The response must contain all of the entries, each one repeated exactly.

BEGIN Source data

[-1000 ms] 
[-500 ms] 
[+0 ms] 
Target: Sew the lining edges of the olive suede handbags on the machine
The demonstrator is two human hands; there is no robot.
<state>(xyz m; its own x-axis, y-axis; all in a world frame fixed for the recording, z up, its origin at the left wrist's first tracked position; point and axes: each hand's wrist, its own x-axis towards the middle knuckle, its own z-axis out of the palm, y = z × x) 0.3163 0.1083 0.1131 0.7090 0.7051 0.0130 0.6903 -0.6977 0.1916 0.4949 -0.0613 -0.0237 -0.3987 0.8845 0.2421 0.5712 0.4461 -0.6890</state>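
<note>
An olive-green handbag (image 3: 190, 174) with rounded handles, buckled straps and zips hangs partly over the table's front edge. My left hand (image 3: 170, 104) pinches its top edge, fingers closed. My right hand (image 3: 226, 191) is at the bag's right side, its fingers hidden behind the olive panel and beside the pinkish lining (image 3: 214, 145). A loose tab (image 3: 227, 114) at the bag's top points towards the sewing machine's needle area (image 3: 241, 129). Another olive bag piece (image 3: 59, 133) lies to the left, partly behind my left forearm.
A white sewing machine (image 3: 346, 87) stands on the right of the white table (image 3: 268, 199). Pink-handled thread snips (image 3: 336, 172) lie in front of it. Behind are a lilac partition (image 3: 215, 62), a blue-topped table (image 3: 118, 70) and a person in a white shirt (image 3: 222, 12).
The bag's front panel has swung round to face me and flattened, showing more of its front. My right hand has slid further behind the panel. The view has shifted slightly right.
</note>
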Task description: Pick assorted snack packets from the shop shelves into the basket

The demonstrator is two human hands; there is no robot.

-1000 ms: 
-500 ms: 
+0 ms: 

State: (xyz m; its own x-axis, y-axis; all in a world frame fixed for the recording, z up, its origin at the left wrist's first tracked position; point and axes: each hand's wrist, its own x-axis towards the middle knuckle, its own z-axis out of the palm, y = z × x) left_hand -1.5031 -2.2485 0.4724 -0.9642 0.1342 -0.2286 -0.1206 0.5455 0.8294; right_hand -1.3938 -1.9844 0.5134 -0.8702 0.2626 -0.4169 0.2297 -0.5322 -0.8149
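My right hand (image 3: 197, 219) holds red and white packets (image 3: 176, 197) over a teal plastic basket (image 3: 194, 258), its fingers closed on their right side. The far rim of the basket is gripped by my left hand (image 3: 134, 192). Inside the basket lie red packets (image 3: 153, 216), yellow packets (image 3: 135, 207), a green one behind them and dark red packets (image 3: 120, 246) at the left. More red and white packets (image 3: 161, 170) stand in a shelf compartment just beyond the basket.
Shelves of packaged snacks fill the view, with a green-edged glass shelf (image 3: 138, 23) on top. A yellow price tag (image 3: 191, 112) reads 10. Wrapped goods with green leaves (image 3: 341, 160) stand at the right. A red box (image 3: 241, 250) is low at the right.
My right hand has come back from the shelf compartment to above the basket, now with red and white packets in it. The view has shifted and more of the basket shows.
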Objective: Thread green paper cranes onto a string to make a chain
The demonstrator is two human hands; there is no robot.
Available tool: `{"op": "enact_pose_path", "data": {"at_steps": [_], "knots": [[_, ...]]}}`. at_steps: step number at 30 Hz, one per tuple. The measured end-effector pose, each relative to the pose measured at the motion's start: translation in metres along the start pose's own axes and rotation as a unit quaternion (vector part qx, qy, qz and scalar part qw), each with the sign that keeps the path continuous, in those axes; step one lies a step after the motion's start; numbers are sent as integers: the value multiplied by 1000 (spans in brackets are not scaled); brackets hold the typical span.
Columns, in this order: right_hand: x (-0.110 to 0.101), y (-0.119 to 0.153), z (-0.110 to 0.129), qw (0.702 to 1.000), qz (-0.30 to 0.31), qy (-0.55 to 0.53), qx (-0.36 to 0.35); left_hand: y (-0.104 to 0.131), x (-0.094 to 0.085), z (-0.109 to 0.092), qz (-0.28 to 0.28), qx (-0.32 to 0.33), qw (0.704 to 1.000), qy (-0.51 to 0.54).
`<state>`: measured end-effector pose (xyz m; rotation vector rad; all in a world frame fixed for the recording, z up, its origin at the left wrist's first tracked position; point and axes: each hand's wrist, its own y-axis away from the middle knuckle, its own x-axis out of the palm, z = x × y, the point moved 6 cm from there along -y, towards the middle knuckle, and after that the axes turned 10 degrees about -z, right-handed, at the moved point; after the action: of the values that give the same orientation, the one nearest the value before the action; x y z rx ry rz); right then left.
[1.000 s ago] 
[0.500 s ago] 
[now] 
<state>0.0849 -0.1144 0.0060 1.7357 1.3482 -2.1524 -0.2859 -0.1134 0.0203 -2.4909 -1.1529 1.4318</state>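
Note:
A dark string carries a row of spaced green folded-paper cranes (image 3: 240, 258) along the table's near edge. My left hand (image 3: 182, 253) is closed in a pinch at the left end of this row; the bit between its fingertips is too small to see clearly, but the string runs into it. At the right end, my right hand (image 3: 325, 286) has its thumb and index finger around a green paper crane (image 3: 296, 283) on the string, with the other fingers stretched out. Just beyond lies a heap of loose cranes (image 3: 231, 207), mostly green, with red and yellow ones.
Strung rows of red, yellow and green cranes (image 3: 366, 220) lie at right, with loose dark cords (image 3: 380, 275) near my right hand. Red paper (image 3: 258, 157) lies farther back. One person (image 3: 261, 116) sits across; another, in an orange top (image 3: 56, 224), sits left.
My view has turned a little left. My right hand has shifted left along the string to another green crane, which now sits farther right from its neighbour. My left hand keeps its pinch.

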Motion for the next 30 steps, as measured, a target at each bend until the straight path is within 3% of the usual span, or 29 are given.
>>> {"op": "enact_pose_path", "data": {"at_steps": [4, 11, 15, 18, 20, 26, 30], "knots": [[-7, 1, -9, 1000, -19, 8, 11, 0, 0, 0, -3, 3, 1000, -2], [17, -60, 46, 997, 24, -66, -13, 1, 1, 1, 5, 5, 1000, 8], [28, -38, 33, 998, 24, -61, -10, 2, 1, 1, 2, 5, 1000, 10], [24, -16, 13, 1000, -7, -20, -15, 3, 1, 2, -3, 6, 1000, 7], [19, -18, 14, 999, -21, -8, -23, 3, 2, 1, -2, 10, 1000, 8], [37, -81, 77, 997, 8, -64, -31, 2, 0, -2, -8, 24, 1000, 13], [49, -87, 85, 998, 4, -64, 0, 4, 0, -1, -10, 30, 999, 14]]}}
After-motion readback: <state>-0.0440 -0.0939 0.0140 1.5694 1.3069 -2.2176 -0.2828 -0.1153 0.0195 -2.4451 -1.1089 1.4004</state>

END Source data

Solution to this exercise:
[-1000 ms] 
[-500 ms] 
[+0 ms] 
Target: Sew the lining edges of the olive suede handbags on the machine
The demonstrator is two human hands; there is no robot.
<state>(xyz m; its own x-axis, y-axis; all in a world frame fixed for the recording, z up, its origin at the left wrist's first tracked position; point and axes: each hand's wrist, its own x-axis towards the middle knuckle, its own z-axis out of the palm, y = z × x) 0.3163 0.1083 0.1131 0.7090 0.7051 0.0130 0.6903 -0.6977 0.1916 0.4949 -0.0613 -0.0237 -0.3987 0.8845 0.2421 0.5712 0.4461 -0.6890</state>
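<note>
An olive-green handbag (image 3: 190, 174) with rounded handles, buckled straps and zips hangs partly over the table's front edge. My left hand (image 3: 170, 104) pinches its top edge, fingers closed. My right hand (image 3: 226, 191) is at the bag's right side, its fingers hidden behind the olive panel and beside the pinkish lining (image 3: 214, 145). A loose tab (image 3: 227, 114) at the bag's top points towards the sewing machine's needle area (image 3: 241, 129). Another olive bag piece (image 3: 59, 133) lies to the left, partly behind my left forearm.
A white sewing machine (image 3: 346, 87) stands on the right of the white table (image 3: 268, 199). Pink-handled thread snips (image 3: 336, 172) lie in front of it. Behind are a lilac partition (image 3: 215, 62), a blue-topped table (image 3: 118, 70) and a person in a white shirt (image 3: 222, 12).
The bag's front panel has swung round to face me and flattened, showing more of its front. My right hand has slid further behind the panel. The view has shifted slightly right.
</note>
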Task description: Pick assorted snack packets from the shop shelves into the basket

The demonstrator is two human hands; there is no robot.

-1000 ms: 
-500 ms: 
+0 ms: 

State: (xyz m; its own x-axis, y-axis; all in a world frame fixed for the recording, z up, its origin at the left wrist's first tracked position; point and axes: each hand's wrist, its own x-axis towards the middle knuckle, its own z-axis out of the palm, y = z × x) left_hand -1.5031 -2.2485 0.4724 -0.9642 0.1342 -0.2286 -0.1206 0.5455 0.8294; right_hand -1.3938 -1.9844 0.5134 -0.8702 0.2626 -0.4169 0.2297 -0.5322 -0.8149
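My right hand (image 3: 197, 219) holds red and white packets (image 3: 176, 197) over a teal plastic basket (image 3: 194, 258), its fingers closed on their right side. The far rim of the basket is gripped by my left hand (image 3: 134, 192). Inside the basket lie red packets (image 3: 153, 216), yellow packets (image 3: 135, 207), a green one behind them and dark red packets (image 3: 120, 246) at the left. More red and white packets (image 3: 161, 170) stand in a shelf compartment just beyond the basket.
Shelves of packaged snacks fill the view, with a green-edged glass shelf (image 3: 138, 23) on top. A yellow price tag (image 3: 191, 112) reads 10. Wrapped goods with green leaves (image 3: 341, 160) stand at the right. A red box (image 3: 241, 250) is low at the right.
My right hand has come back from the shelf compartment to above the basket, now with red and white packets in it. The view has shifted and more of the basket shows.
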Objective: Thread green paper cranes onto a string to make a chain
The demonstrator is two human hands; there is no robot.
Available tool: `{"op": "enact_pose_path", "data": {"at_steps": [_], "knots": [[_, ...]]}}`. at_steps: step number at 30 Hz, one per tuple. The measured end-effector pose, each relative to the pose measured at the motion's start: translation in metres along the start pose's own axes and rotation as a unit quaternion (vector part qx, qy, qz and scalar part qw), each with the sign that keeps the path continuous, in those axes; step one lies a step after the motion's start; numbers are sent as integers: the value multiplied by 1000 (spans in brackets are not scaled); brackets hold the typical span.
Columns, in this order: right_hand: x (-0.110 to 0.101), y (-0.119 to 0.153), z (-0.110 to 0.129), qw (0.702 to 1.000), qz (-0.30 to 0.31), qy (-0.55 to 0.53), qx (-0.36 to 0.35); left_hand: y (-0.104 to 0.131), x (-0.094 to 0.085), z (-0.109 to 0.092), qz (-0.28 to 0.28), qx (-0.32 to 0.33), qw (0.704 to 1.000), qy (-0.51 to 0.54).
`<state>`: measured end-effector pose (xyz m; rotation vector rad; all in a world frame fixed for the recording, z up, its origin at the left wrist's first tracked position; point and axes: each hand's wrist, its own y-axis away from the middle knuckle, its own x-axis out of the palm, z = x × y, the point moved 6 cm from there along -y, towards the middle knuckle, and after that the axes turned 10 degrees about -z, right-handed, at the moved point; after the action: of the values that give the same orientation, the one nearest the value before the action; x y z rx ry rz); right then left.
[1.000 s ago] 
[0.500 s ago] 
[now] 
<state>0.0849 -0.1144 0.0060 1.7357 1.3482 -2.1524 -0.2859 -0.1134 0.0203 -2.4909 -1.1529 1.4318</state>
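Note:
A dark string carries a row of spaced green folded-paper cranes (image 3: 240, 258) along the table's near edge. My left hand (image 3: 182, 253) is closed in a pinch at the left end of this row; the bit between its fingertips is too small to see clearly, but the string runs into it. At the right end, my right hand (image 3: 325, 286) has its thumb and index finger around a green paper crane (image 3: 296, 283) on the string, with the other fingers stretched out. Just beyond lies a heap of loose cranes (image 3: 231, 207), mostly green, with red and yellow ones.
Strung rows of red, yellow and green cranes (image 3: 366, 220) lie at right, with loose dark cords (image 3: 380, 275) near my right hand. Red paper (image 3: 258, 157) lies farther back. One person (image 3: 261, 116) sits across; another, in an orange top (image 3: 56, 224), sits left.
My view has turned a little left. My right hand has shifted left along the string to another green crane, which now sits farther right from its neighbour. My left hand keeps its pinch.
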
Motion for the next 30 steps, as measured, a target at each bend until the straight path is within 3% of the usual span, or 29 are given.
>>> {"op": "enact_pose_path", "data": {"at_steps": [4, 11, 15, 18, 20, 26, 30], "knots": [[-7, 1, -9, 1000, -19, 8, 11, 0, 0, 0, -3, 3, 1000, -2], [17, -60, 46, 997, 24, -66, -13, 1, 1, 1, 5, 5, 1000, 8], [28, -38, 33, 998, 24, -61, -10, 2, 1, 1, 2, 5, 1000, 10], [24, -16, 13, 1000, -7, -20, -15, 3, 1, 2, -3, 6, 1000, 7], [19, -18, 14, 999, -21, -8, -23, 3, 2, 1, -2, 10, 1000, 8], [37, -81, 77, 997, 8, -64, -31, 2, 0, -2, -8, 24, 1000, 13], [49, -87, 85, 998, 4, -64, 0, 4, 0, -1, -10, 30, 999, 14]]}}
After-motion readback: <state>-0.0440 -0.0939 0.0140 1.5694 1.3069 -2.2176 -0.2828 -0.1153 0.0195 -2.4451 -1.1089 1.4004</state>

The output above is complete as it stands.